- _TASK TO COMPLETE_: Taking the line with "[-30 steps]" as the first and the line with "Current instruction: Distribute" as the last, set down the lines below exactly, pictures excluded.

- _SOURCE RECORDS_:
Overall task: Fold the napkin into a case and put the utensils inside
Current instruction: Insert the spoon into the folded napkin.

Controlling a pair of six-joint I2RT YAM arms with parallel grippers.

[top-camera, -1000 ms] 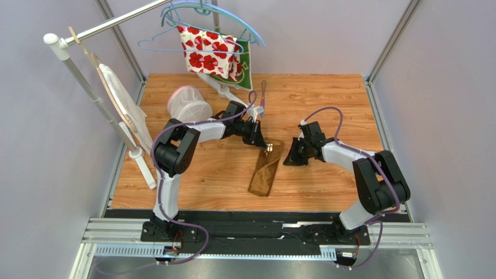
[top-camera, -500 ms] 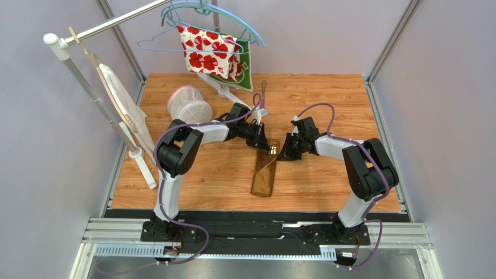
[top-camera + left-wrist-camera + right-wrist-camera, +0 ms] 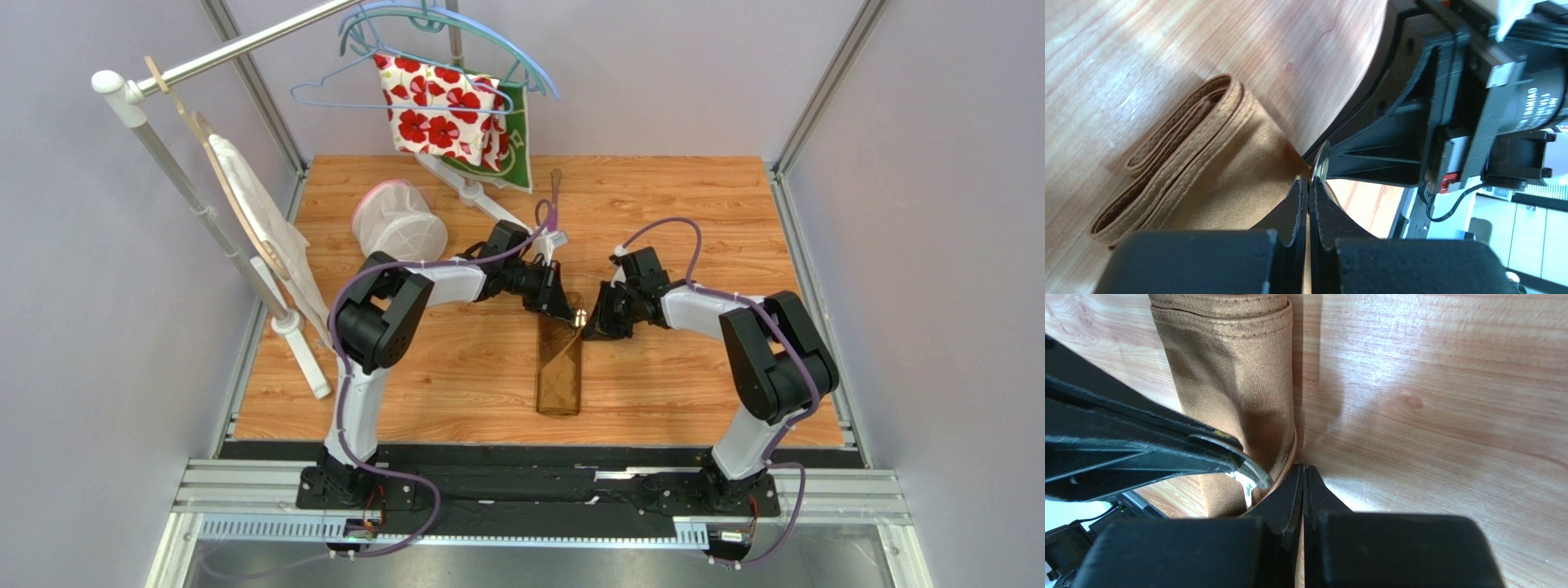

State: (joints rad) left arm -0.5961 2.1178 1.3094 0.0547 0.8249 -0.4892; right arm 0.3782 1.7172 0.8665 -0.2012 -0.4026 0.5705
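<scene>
The napkin (image 3: 559, 368) is a golden-brown satin cloth folded into a narrow case, lying lengthwise on the wooden table. My left gripper (image 3: 564, 304) is shut on the spoon (image 3: 577, 316) and holds its gold bowl at the case's far end. In the left wrist view the bowl's edge (image 3: 1321, 164) sticks out of the shut jaws over the cloth (image 3: 1198, 165). My right gripper (image 3: 593, 325) is shut, its tips (image 3: 1303, 471) against the hem of the case (image 3: 1235, 386) beside the spoon bowl (image 3: 1244, 471). The purple-pink knife (image 3: 553, 208) lies at the back.
A white mesh basket (image 3: 399, 218) stands at the back left. A rack (image 3: 184, 184) with hangers, the red-flowered cloth (image 3: 442, 110) and a green cloth (image 3: 521, 147) stands behind. Grey walls close in both sides of the table.
The case has swung from slanted to nearly straight. My right gripper has moved left up to its far end. My left gripper has shifted slightly with the spoon.
</scene>
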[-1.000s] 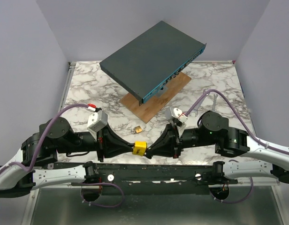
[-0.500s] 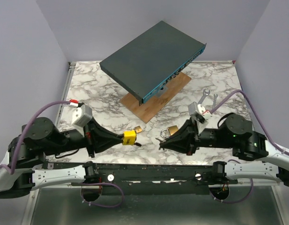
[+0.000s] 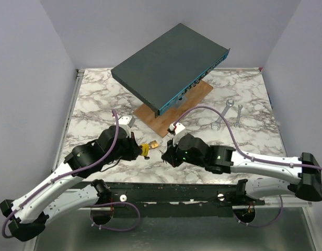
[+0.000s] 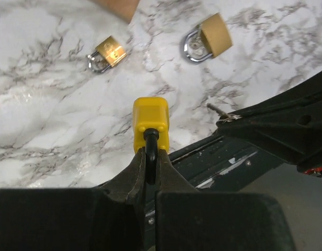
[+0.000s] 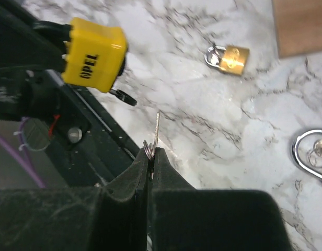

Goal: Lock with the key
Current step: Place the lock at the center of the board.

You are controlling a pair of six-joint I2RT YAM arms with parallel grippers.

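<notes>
**A yellow padlock and a key are held facing each other over the counter's near edge.**

The yellow plastic-cased padlock [image 4: 150,117] is gripped by its black shackle in the left hand [image 4: 149,157], whose fingers are pinched narrowly around it, with the body pointing away from the wrist. A thin silver metal key [image 5: 156,130] on a small ring is clamped in the right hand [image 5: 150,157], whose fingers are drawn tight together, with the blade sticking out beyond the tips. The key tip is seen near the yellow padlock but apart from it. On the white marble-patterned counter [image 3: 98,99] just beyond, a small brass padlock [image 4: 110,50] and a larger brass padlock [image 4: 213,35] are lying flat. Farther back, a dark grey flat box [image 3: 169,65] is propped at a tilt over a wooden board [image 3: 197,97], and two silver spanners [image 3: 222,114] are laid to its right.
</notes>
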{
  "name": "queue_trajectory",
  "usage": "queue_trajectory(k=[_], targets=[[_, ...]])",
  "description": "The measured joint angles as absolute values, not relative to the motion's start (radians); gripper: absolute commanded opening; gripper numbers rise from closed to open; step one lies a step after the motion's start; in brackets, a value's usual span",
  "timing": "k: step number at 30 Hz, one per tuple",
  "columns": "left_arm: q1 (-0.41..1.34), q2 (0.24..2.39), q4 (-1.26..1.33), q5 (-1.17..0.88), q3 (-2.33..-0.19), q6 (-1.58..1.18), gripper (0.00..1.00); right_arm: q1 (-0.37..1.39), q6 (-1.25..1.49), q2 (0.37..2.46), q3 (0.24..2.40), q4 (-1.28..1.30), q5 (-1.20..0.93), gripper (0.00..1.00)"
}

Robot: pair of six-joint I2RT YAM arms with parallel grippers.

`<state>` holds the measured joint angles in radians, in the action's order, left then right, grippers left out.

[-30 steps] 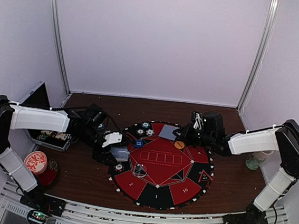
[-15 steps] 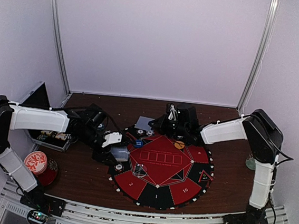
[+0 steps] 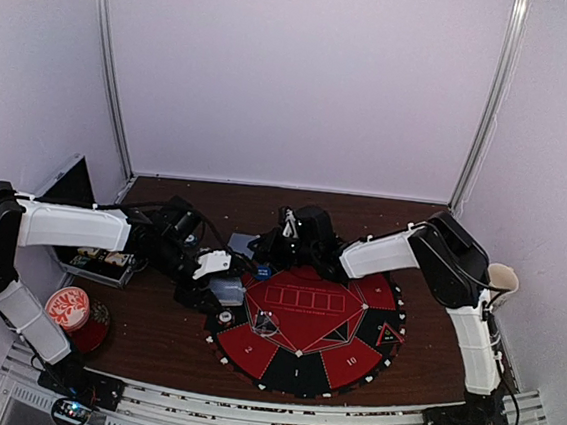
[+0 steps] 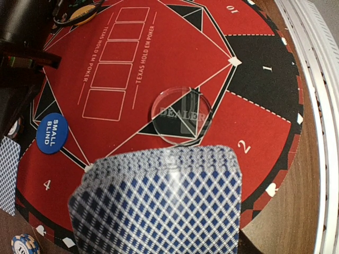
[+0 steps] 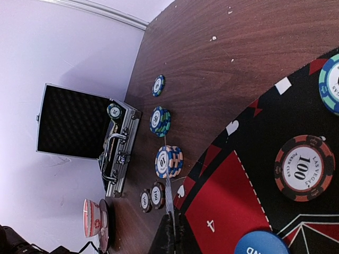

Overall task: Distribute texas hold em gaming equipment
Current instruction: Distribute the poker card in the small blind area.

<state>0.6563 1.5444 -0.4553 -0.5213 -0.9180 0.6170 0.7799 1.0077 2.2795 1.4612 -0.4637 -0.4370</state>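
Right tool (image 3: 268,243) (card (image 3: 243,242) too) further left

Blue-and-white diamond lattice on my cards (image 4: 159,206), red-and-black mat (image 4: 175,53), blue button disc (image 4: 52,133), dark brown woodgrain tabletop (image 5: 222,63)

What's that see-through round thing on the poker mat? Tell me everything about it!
It is a round, flat disc, clear like glass or plastic, with DEALER printed across it. It lies flat on the red-and-black mat, over a black triangle beside the field numbered 2. You can see the mat's lines through it. Nothing but the mat seems to touch it.
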Motion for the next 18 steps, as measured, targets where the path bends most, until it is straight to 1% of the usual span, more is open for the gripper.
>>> queue_trajectory(k=[18], targets=[[0.656,1.542,-0.456,-0.521,-0.918,0.620,0.43,0.797,1.021,2.367,1.517,-0.455,-0.426,0.00]])
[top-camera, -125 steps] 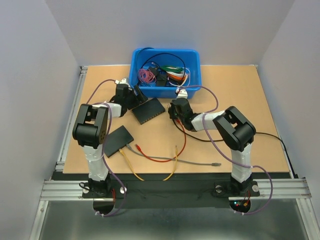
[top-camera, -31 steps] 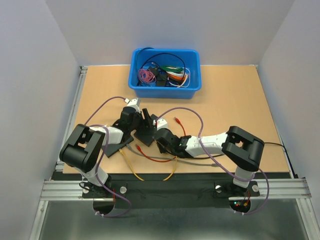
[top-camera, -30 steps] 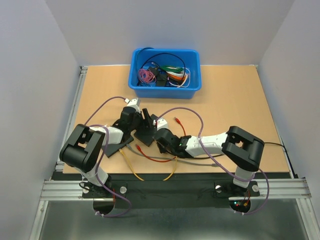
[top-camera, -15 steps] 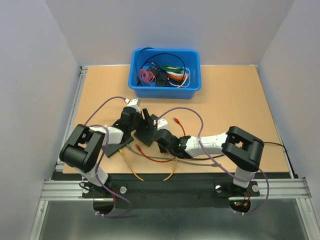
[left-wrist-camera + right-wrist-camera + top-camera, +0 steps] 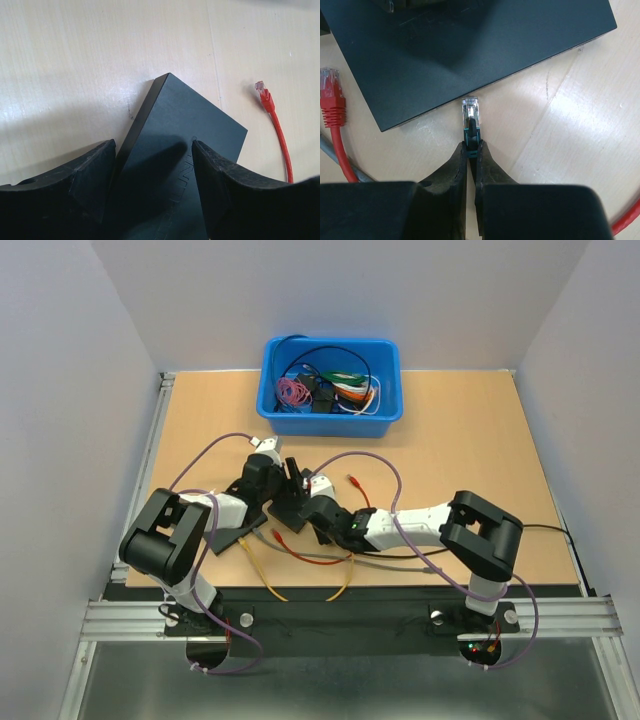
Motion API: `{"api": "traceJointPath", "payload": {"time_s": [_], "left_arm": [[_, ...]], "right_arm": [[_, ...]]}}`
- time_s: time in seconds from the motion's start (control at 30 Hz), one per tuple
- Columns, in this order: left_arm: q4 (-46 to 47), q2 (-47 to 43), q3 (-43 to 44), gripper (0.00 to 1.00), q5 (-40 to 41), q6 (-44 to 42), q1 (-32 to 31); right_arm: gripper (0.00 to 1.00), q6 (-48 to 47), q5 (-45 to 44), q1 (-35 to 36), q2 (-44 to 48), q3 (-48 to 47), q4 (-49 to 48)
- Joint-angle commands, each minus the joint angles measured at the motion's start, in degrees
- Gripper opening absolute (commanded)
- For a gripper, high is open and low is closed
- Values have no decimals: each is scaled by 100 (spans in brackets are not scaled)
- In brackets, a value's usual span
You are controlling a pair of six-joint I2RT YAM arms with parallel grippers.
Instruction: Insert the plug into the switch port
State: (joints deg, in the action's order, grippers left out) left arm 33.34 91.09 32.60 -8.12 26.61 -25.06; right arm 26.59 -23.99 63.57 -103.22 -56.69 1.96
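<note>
The right gripper (image 5: 471, 150) is pressed together, pinching the clear plug (image 5: 470, 111) by its dark boot. The plug's tip sits just ahead, at the near edge of the black switch (image 5: 470, 45); whether they touch is unclear. Left of these fingers lie a red plug (image 5: 331, 97) and a grey cable (image 5: 337, 157). The left gripper (image 5: 152, 150) is spread wide astride the switch; whether it clamps it I cannot tell. Embossed lettering between its fingers is too faint to read. A red patch cable (image 5: 280, 140) lies to its right.
</note>
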Motion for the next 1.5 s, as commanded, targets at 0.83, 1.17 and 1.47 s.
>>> {"api": "traceJointPath", "payload": {"time_s": [0.83, 1.17, 1.47], "left_arm": [[-249, 243, 177, 72, 65, -103, -228], [-249, 269, 194, 72, 30, -139, -280], [-249, 330, 229, 70, 47, -165, -377]], "right_arm": [[1, -330, -1002, 191, -84, -835, 103], [0, -628, -397, 199, -383, -862, -28], [0, -962, -308, 200, -182, -590, -441]]}}
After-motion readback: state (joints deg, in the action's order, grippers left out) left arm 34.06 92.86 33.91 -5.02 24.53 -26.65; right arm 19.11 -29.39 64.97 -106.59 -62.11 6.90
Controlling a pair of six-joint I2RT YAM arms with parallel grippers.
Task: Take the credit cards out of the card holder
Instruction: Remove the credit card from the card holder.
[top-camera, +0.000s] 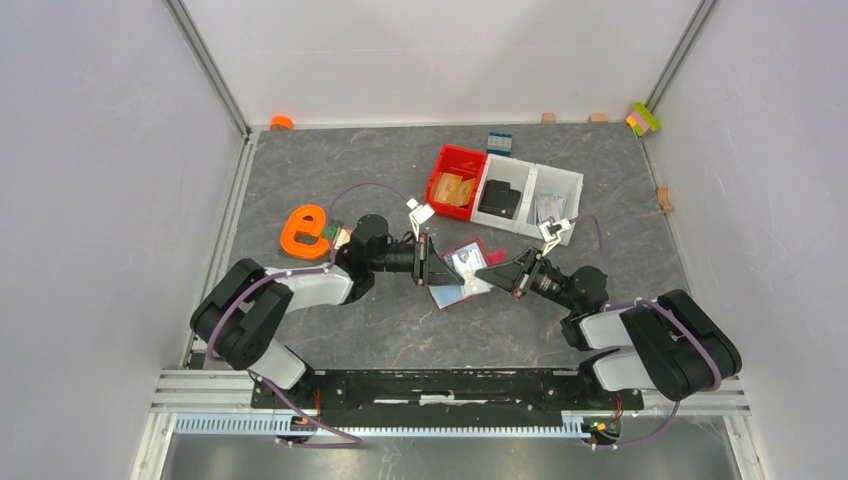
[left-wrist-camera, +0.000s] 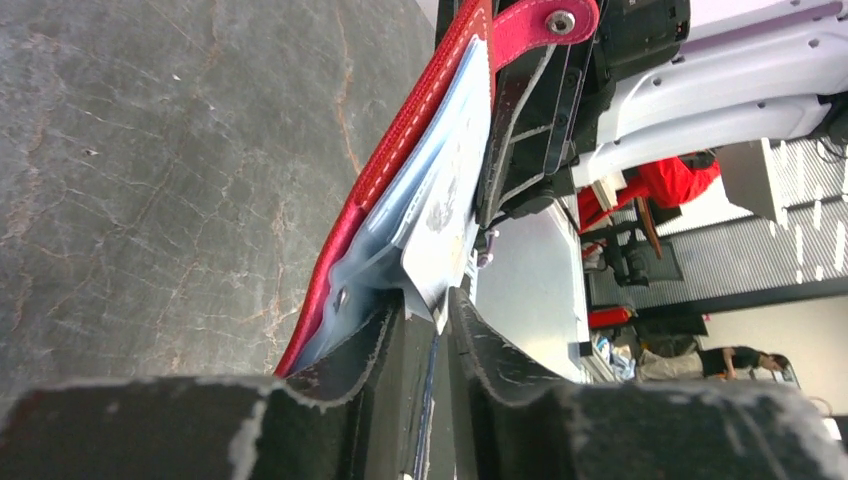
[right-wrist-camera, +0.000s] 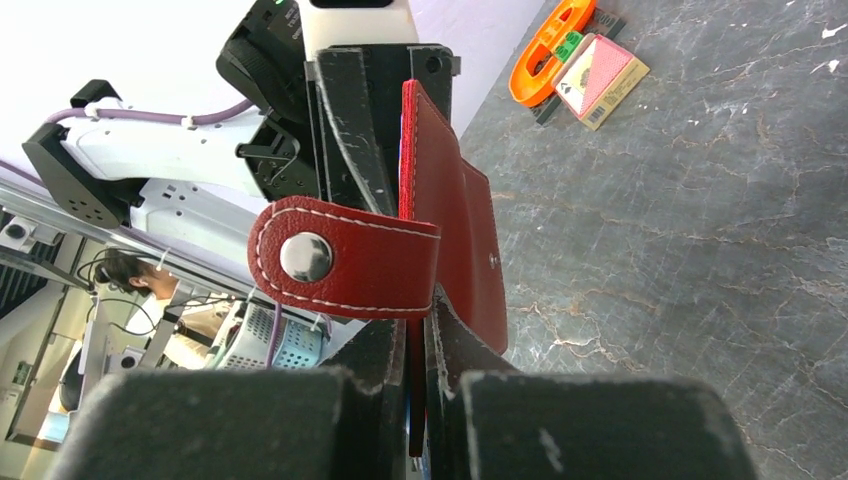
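Where the right gripper (right-wrist-camera: 420, 322) pinches tight on one edge of the card holder (right-wrist-camera: 455, 220), the snap strap hangs across its fingers. Left gripper (left-wrist-camera: 428, 305) stands narrowly parted, with a corner of the light blue credit cards (left-wrist-camera: 440, 190) in the gap; cards sit in the holder's pocket, pad contact unclear. Holder spans between both arms over the mid-table (top-camera: 400, 330), on the near side of the red bin (top-camera: 455, 175).

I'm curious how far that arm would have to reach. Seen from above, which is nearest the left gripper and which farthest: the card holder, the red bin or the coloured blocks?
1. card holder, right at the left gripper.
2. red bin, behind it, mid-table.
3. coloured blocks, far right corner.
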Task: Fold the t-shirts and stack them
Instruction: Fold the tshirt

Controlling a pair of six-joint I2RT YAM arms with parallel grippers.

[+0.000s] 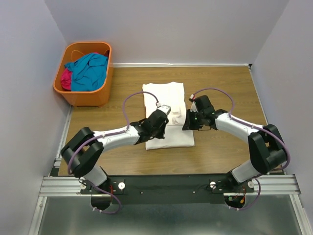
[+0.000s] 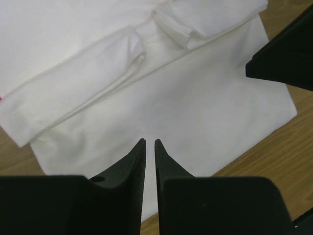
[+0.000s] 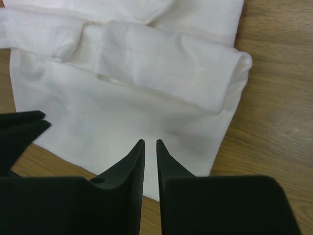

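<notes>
The white t-shirt [image 1: 164, 98] lay flat in the middle of the surface [image 1: 225, 88]. Its sides were turned in so that it made a long narrow rectangle, and one folded sleeve [image 3: 161, 68] rested across it. I judge it was spread like this so that the near hem could be carried over to the far end for the last fold. The teal-blue t-shirt [image 1: 90, 71] and the magenta t-shirt [image 1: 66, 78] lay crumpled in the orange basket [image 1: 83, 95] at the far left corner, well apart from it. My left end effector [image 2: 150, 147] hovered over the near part of the cloth, its fingers almost together and nothing between them. My right end effector [image 3: 150, 147] was the same, closed to a thin slit and empty, near the right edge of the shirt. Both my arms reached forward and bent inward, wrists tilted down toward the cloth, one the mirror of the other.
</notes>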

- _OUTPUT OF THE TASK_:
[-30 steps] 
[-15 steps] 
[+0 steps] 
[+0 steps] 
[+0 steps] 

Overall task: Distribute texas hold em gaming equipment
Current instruction: Distribute the poker card in the small blind area.

The exercise concludes with this answer.